This note is a criticism that was discovered by Alan Schenker. It appears to refer to Verrill's June 1927 article, Among the Amazons. The difference may be accounted for by differences in publishing international editions. Note also the differences in spelling the tribe name; Verrill calls them Wai-wois. /drf
Verrill Criticism 1928
American Anthropologist
30, 1928
Dr. Walter E. Roth of the Christianburg Magistrate's Office, Demerara River, writing on June 8th, 1927, encloses an article from The Daily Argosy (Georgetown, British Guiana) of May 22, 1927, in which he challenges Mr. A. Hyatt Verrill's article on the Wai Wai in the Wide World Magazine of May 1926. According to Dr.

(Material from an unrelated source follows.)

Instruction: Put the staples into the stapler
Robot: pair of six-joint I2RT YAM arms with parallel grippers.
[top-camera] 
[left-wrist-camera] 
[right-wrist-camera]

Roth the only approach to this people is by water and the sole difficulty is that of finding appropriate timber for suitable boats, the Wai Wai living on the uppermost reach of the Essequibo, a twelve days' boat trip from the head of the Kuyuwinni in country belonging to the Wapishana, their nearest neighbors to the north and west. According to Dr. Roth, Mr. Hyatt (Verrill) erroneously describes the women, not the men, as manufacturing hammocks, and a chief as wearing a loin cloth of bark instead of finely woven and dyed cotton. Dr. Roth mentions other inaccuracies and arrives at the conclusion that "Mr. A. Hyatt Verrill has never been to the Wai Wai country or seen its people."